(Records provided begins)
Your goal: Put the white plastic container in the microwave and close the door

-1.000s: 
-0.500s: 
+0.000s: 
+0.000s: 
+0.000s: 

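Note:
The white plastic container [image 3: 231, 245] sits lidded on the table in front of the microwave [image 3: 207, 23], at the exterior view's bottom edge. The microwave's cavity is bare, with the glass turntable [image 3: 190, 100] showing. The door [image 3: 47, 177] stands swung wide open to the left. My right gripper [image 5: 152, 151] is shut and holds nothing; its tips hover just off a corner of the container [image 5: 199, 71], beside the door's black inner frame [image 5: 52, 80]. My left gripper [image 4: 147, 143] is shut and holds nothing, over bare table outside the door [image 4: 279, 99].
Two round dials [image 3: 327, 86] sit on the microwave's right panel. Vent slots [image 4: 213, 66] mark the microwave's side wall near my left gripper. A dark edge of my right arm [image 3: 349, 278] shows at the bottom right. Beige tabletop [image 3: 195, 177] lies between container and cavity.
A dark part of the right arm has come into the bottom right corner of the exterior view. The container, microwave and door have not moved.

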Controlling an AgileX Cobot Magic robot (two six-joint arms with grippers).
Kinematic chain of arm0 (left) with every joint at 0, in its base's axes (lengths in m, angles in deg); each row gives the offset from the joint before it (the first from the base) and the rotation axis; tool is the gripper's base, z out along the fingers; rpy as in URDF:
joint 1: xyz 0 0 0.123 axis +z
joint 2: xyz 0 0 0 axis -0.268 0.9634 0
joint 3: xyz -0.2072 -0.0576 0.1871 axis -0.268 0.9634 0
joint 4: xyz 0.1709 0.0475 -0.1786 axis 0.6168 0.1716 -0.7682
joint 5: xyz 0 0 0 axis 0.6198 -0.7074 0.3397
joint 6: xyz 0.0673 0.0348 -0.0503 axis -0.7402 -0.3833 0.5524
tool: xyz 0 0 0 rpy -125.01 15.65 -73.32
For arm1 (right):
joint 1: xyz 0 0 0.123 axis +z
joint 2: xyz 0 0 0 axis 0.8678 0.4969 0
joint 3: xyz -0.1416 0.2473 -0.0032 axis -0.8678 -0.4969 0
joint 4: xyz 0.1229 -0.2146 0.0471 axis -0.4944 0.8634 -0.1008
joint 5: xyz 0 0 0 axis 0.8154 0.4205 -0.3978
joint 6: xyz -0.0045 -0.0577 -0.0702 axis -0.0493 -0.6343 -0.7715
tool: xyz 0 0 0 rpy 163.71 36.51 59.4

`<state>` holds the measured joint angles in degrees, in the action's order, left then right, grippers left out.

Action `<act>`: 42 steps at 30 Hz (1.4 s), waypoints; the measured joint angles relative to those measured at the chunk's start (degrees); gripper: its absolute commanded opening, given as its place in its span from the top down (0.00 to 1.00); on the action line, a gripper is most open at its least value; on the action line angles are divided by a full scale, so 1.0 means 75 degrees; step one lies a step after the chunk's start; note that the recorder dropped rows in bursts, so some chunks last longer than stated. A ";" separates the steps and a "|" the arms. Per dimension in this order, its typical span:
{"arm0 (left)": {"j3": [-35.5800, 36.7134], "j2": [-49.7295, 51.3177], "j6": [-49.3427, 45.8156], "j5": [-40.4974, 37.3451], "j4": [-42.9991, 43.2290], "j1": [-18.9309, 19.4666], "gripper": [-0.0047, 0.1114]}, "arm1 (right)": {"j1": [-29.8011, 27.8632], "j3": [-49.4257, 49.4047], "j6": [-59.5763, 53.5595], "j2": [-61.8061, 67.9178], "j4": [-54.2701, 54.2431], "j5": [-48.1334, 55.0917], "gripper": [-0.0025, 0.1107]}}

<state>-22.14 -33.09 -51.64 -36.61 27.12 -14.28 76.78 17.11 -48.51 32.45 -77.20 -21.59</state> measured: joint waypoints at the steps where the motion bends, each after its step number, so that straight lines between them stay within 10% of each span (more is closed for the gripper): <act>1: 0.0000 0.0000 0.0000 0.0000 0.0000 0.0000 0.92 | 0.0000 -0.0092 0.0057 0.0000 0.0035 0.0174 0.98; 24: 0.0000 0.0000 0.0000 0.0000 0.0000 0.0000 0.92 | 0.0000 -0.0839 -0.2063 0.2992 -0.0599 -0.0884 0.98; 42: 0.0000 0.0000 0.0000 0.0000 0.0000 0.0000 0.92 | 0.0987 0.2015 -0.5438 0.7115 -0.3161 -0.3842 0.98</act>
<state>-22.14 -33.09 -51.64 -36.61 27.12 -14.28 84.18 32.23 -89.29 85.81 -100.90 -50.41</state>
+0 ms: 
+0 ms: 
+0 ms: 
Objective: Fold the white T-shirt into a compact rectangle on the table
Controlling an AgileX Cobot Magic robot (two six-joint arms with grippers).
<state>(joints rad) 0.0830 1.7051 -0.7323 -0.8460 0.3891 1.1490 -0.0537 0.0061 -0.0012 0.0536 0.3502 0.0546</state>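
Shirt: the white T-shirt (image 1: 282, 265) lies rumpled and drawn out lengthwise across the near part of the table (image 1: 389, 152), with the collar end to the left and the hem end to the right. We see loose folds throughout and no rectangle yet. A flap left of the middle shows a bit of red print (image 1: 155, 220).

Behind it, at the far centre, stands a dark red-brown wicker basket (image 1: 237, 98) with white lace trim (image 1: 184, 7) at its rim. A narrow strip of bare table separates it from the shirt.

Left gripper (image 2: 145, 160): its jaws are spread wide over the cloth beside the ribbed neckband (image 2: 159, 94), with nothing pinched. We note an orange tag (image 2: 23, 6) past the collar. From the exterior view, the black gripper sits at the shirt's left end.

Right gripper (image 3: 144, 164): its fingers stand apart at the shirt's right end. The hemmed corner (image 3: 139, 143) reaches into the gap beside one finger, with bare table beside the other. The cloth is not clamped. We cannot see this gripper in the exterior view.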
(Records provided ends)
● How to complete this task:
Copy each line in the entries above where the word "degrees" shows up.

● Written solution:
`<state>` holds the measured joint angles in degrees, in the action's order, left then right, grippers left out.
Action `<act>`: 42 steps at 30 Hz (1.4 s), waypoints; the measured joint angles relative to those measured at the chunk's start (degrees); gripper: its absolute commanded opening, given as its place in its span from the top down (0.00 to 1.00); on the action line, a gripper is most open at its least value; on the action line angles are divided by a full scale, so 1.0 means 75 degrees; step one lies a step after the chunk's start; note that the recorder dropped rows in bursts, so some chunks last longer than stated. A ";" separates the steps and a "|" the arms. Per dimension in this order, its typical span:

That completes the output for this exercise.